Activity: In the listing below, find the line holding "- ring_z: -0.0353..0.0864" and the line holding "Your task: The". Write out those two lines and all lines between, exactly, and nothing more.

Data to use:
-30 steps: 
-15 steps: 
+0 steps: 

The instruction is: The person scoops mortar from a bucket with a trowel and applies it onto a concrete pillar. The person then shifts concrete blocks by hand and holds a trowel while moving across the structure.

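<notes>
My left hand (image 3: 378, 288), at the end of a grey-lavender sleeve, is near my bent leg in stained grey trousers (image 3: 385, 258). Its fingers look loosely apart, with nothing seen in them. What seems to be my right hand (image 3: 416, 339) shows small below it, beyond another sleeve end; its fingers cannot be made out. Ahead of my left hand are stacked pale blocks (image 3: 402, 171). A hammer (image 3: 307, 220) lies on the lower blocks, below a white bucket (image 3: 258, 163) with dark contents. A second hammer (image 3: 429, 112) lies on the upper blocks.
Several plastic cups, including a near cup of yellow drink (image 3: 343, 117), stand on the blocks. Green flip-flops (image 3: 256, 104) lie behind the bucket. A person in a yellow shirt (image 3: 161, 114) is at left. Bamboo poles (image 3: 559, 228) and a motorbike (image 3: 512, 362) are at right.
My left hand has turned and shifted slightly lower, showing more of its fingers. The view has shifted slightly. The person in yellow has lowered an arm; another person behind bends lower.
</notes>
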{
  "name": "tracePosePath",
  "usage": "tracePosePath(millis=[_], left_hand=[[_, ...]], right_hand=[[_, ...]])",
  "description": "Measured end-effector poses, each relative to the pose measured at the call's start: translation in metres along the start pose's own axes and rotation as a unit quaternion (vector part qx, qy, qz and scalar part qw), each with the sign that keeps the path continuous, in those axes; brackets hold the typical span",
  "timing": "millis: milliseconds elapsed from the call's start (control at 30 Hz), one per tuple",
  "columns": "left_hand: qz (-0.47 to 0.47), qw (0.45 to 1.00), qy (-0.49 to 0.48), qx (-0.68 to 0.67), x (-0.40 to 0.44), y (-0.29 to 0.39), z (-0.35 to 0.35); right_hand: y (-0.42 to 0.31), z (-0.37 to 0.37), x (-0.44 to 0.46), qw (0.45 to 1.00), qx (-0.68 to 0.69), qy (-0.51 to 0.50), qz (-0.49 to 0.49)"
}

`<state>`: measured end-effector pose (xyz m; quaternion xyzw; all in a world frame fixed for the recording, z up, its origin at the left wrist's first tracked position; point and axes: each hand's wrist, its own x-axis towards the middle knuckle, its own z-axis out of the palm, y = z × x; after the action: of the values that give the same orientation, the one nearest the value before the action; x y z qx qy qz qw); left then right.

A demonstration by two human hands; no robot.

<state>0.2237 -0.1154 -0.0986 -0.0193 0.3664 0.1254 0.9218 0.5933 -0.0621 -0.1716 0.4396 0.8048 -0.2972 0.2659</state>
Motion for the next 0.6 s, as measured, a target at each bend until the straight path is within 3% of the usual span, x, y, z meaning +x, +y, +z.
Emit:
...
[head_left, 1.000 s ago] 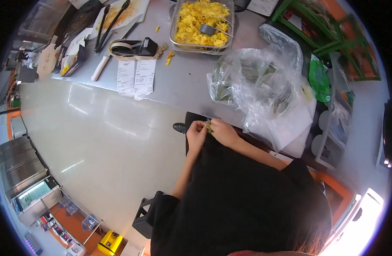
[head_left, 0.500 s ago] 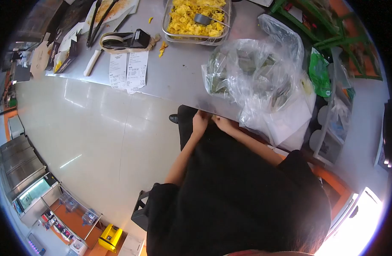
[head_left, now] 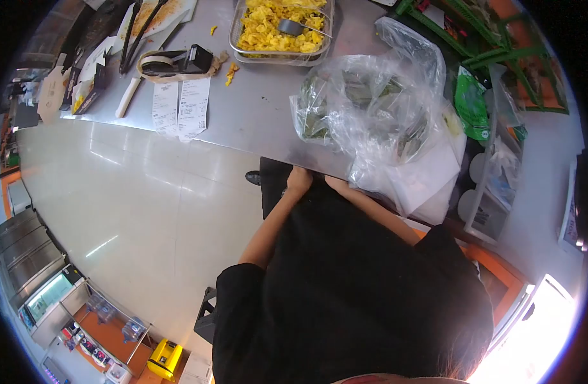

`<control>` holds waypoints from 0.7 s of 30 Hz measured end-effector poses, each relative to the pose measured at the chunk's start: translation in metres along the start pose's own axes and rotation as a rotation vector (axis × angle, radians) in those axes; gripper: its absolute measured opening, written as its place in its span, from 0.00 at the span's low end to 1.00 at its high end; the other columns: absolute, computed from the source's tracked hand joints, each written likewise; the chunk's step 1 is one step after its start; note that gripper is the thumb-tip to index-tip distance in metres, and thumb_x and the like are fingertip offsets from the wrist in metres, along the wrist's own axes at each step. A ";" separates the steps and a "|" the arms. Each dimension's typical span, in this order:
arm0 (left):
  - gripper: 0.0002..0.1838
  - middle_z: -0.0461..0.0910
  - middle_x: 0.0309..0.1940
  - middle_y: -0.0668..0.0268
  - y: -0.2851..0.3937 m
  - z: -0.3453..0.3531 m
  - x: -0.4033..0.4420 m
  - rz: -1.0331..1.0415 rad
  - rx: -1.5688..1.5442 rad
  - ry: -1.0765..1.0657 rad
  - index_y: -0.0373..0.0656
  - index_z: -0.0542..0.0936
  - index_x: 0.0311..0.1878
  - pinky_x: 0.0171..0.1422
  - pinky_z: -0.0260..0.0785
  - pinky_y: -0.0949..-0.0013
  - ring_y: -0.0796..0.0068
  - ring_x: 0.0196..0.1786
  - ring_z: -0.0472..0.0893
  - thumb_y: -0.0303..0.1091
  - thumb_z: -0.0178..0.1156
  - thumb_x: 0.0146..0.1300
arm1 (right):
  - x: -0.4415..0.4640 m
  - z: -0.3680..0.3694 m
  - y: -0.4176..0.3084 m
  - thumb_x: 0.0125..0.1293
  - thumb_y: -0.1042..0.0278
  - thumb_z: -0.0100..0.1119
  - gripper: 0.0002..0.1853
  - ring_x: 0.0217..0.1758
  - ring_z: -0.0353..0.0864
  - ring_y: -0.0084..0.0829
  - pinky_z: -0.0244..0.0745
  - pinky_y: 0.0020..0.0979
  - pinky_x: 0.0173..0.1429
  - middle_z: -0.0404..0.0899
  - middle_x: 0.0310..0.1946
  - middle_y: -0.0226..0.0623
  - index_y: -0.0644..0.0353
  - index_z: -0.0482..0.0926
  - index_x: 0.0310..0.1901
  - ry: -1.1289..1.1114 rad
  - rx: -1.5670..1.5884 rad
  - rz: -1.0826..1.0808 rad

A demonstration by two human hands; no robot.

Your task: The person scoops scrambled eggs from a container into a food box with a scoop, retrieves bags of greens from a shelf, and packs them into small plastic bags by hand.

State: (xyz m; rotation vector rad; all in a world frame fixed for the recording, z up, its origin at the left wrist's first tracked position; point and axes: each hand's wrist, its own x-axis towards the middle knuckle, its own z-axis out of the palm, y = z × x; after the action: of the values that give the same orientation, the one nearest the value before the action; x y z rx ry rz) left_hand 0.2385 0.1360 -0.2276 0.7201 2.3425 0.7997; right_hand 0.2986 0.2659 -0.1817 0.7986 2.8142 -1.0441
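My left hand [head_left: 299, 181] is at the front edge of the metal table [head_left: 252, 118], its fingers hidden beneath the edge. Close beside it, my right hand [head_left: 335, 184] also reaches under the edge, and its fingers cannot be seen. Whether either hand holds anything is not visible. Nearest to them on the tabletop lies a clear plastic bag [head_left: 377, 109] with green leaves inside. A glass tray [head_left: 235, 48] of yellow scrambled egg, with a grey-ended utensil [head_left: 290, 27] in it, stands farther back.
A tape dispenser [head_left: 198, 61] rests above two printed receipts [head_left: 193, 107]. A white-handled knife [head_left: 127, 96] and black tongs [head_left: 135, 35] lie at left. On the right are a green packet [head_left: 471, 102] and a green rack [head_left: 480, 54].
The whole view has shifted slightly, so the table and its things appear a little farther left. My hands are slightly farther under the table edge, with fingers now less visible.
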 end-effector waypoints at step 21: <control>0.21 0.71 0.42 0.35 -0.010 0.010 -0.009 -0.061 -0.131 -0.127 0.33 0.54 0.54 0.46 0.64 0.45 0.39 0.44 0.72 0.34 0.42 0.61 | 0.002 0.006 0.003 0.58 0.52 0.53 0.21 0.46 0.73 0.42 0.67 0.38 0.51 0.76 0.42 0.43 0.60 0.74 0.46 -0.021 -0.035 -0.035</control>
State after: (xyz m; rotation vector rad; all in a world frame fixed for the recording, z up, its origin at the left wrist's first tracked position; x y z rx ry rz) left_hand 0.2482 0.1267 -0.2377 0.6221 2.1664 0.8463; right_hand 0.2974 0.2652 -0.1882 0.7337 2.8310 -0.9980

Answer below:
  - ring_z: -0.0353..0.0864
  - ring_y: -0.0084..0.0829
  - pinky_z: -0.0244..0.0745
  - pinky_y: 0.0020..0.0979
  - pinky_x: 0.0173..0.1429
  - middle_z: -0.0404..0.0899
  - middle_x: 0.0310..0.1946
  - middle_y: -0.0226..0.0623
  - index_y: -0.0644..0.0353
  - index_z: -0.0482..0.0926
  - index_x: 0.0310..0.1901
  - ry: -1.1289..1.1114 rad
  - rx: -1.5670..1.5884 rad
  - rz: -1.0826..1.0808 rad

A demonstration by two human hands; no robot.

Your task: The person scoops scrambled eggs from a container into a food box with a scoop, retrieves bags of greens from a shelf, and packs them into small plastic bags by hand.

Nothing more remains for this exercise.